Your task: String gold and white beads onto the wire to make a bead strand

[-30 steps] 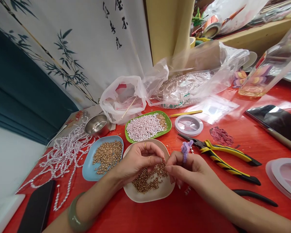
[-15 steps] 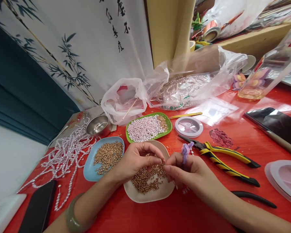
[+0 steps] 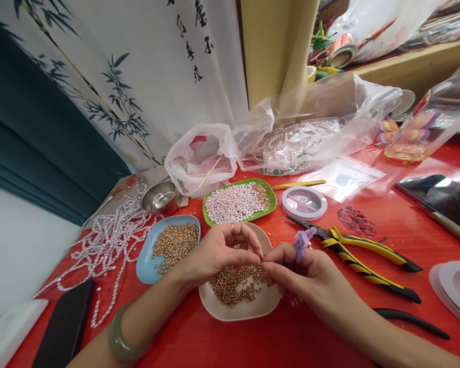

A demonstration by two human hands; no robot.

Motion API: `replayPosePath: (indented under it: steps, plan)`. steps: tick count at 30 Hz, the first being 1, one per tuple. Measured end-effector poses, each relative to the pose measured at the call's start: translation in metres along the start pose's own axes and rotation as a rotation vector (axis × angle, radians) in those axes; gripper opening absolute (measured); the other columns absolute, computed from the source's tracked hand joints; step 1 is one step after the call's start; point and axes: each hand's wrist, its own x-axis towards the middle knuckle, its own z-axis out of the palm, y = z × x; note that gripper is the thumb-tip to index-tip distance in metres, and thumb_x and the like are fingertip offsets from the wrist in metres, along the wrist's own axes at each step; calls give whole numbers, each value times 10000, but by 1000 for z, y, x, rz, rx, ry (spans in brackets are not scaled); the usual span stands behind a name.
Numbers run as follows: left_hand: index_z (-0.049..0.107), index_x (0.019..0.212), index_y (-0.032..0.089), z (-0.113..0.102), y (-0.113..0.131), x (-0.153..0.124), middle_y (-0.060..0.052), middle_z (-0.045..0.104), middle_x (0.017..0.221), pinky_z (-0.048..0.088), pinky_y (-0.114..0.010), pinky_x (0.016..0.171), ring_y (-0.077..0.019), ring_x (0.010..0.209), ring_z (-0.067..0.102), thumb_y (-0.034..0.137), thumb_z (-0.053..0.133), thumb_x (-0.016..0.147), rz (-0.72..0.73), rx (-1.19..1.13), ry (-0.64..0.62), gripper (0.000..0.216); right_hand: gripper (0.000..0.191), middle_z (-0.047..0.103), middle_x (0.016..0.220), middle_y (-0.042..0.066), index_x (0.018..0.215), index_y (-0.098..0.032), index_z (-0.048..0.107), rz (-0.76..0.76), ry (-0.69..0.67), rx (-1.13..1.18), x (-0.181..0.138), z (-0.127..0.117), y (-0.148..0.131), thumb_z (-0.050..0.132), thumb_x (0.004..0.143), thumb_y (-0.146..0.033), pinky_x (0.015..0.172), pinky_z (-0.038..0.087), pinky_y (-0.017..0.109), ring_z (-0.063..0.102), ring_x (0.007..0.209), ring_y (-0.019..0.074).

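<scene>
My left hand [image 3: 218, 251] and my right hand [image 3: 304, 271] meet fingertip to fingertip above a beige dish [image 3: 253, 306] of small gold beads [image 3: 232, 285]. Both hands are pinched closed on something too small to make out. A purple fuzzy piece [image 3: 302, 239] sticks up from the fingers of my right hand. A ring sits on my left hand and a green bangle [image 3: 117, 342] on that wrist. Left of the dish lies a blue dish [image 3: 143, 260] of gold beads, behind it a green dish [image 3: 270, 202] of pale pink pearls.
Yellow-handled pliers [image 3: 362, 253] and a clear thread spool [image 3: 304, 202] lie to the right on the red table [image 3: 291, 337]. Pearl strands [image 3: 107, 243], a steel bowl [image 3: 161, 197] and a black phone [image 3: 63, 329] are on the left. Plastic bags [image 3: 291, 128] stand behind.
The view has shifted slightly, and both hands have lifted a little above the beige dish with their fingertips brought closer together. Nothing else on the table has moved.
</scene>
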Motion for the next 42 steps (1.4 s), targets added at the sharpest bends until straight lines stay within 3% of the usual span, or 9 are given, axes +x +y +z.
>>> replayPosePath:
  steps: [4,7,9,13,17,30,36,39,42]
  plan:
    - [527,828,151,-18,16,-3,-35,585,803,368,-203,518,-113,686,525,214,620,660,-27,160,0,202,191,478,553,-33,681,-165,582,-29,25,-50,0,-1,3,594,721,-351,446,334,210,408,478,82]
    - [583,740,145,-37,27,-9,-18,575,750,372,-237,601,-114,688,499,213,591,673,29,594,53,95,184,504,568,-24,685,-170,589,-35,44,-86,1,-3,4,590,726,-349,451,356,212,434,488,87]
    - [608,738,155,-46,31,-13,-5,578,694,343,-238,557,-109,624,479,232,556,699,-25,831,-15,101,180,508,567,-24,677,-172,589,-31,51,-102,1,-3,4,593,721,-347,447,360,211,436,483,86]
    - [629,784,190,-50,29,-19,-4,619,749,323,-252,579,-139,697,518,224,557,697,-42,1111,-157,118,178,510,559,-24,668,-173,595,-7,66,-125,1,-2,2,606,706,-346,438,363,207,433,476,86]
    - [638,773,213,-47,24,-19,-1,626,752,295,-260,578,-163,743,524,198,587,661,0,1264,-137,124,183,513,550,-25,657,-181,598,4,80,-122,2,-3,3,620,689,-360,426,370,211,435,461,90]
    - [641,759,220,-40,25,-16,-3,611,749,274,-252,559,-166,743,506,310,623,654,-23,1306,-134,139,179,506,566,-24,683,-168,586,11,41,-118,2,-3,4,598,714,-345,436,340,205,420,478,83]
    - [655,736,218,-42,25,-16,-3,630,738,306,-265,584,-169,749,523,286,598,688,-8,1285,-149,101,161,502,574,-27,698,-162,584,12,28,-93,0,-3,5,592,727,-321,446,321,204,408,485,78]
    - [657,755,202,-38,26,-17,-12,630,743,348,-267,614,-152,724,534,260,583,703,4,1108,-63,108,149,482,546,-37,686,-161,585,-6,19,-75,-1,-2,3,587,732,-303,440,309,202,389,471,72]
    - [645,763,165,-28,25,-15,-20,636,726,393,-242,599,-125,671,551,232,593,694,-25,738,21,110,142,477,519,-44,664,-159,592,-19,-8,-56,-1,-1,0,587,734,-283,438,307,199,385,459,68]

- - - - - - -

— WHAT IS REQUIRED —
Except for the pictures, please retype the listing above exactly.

— ANSWER SECTION —
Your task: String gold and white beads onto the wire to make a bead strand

[-30 steps] 
[-15 steps] 
[+0 steps] 

A demonstration by two human hands; no robot.

Motion API: `replayPosePath: (indented under it: steps, plan)`. steps: tick count at 30 Hz, the first being 1, one per tuple. Measured end-effector poses, each relative to the pose measured at the call's start: translation in metres along the start pose's own axes and rotation as a rotation vector (axis × angle, radians) in those axes; gripper opening absolute (measured); the other columns absolute, computed from the source's tracked hand joints; step 1 is one step after the call's start; point and axes: each hand's wrist, its own x-axis towards the middle knuckle, its own z-axis out of the palm, y = z × x; note that gripper is the thumb-tip to index-tip distance in metres, and thumb_x and the like are fingertip offsets from the wrist in metres, along the wrist's own axes at each step; calls give whole numbers, each value times 10000, but by 1000 for z, y, x, rz, rx, ry (spans in brackets are not scaled); the usual span stands behind a name.
Numbers run as follows: left_hand: index_z (-0.049..0.107), index_x (0.019..0.212), index_y (-0.032..0.089), z (-0.113..0.102), y (-0.113..0.131), x (-0.153..0.124), middle_y (-0.060..0.052), middle_z (-0.045..0.104), middle_x (0.017..0.221), pinky_z (-0.048..0.088), pinky_y (-0.114..0.010), pinky_x (0.016..0.171), ring_y (-0.077..0.019), ring_x (0.010..0.209), ring_z (-0.067..0.102), thumb_y (-0.034..0.137), thumb_z (-0.053..0.133), thumb_x (-0.016..0.147), rz (-0.72..0.73), rx (-1.19..1.13), ry (-0.64..0.62), gripper (0.000..0.216); right_hand: gripper (0.000..0.191), middle_z (-0.047..0.103), middle_x (0.016..0.220), middle_y (-0.042..0.066), index_x (0.018..0.215), index_y (-0.098..0.032), index_z (-0.048..0.107), rz (-0.76..0.76), ry (-0.69..0.67), rx (-1.13..1.18), x (-0.181..0.138), z (-0.127..0.117), y (-0.148..0.131), thumb_z (-0.050..0.132), thumb_x (0.004..0.143), thumb_y (-0.146..0.033), pinky_x (0.015..0.172), pinky_z (-0.038..0.087), pinky_y (-0.017..0.109), ring_z (-0.063..0.102), ring_x (0.007..0.209), ring_y (-0.019..0.074).

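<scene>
My left hand [image 3: 218, 251] and my right hand [image 3: 304, 271] meet fingertip to fingertip above a beige dish [image 3: 253, 306] of small gold beads [image 3: 232, 285]. Both hands are pinched closed on something too small to make out. A purple fuzzy piece [image 3: 302, 239] sticks up from the fingers of my right hand. A ring sits on my left hand and a green bangle [image 3: 117, 342] on that wrist. Left of the dish lies a blue dish [image 3: 143, 260] of gold beads, behind it a green dish [image 3: 270, 202] of pale pink pearls.
Yellow-handled pliers [image 3: 362, 253] and a clear thread spool [image 3: 304, 202] lie to the right on the red table [image 3: 291, 337]. Pearl strands [image 3: 107, 243], a steel bowl [image 3: 161, 197] and a black phone [image 3: 63, 329] are on the left. Plastic bags [image 3: 291, 128] stand behind.
The view has shifted slightly, and both hands have lifted a little above the beige dish with their fingertips brought closer together. Nothing else on the table has moved.
</scene>
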Motion for the next 42 steps (1.4 s), targets added at the sharpest bends until straight lines stay within 3% of the usual span, or 9 are given, axes +x +y +z.
>>> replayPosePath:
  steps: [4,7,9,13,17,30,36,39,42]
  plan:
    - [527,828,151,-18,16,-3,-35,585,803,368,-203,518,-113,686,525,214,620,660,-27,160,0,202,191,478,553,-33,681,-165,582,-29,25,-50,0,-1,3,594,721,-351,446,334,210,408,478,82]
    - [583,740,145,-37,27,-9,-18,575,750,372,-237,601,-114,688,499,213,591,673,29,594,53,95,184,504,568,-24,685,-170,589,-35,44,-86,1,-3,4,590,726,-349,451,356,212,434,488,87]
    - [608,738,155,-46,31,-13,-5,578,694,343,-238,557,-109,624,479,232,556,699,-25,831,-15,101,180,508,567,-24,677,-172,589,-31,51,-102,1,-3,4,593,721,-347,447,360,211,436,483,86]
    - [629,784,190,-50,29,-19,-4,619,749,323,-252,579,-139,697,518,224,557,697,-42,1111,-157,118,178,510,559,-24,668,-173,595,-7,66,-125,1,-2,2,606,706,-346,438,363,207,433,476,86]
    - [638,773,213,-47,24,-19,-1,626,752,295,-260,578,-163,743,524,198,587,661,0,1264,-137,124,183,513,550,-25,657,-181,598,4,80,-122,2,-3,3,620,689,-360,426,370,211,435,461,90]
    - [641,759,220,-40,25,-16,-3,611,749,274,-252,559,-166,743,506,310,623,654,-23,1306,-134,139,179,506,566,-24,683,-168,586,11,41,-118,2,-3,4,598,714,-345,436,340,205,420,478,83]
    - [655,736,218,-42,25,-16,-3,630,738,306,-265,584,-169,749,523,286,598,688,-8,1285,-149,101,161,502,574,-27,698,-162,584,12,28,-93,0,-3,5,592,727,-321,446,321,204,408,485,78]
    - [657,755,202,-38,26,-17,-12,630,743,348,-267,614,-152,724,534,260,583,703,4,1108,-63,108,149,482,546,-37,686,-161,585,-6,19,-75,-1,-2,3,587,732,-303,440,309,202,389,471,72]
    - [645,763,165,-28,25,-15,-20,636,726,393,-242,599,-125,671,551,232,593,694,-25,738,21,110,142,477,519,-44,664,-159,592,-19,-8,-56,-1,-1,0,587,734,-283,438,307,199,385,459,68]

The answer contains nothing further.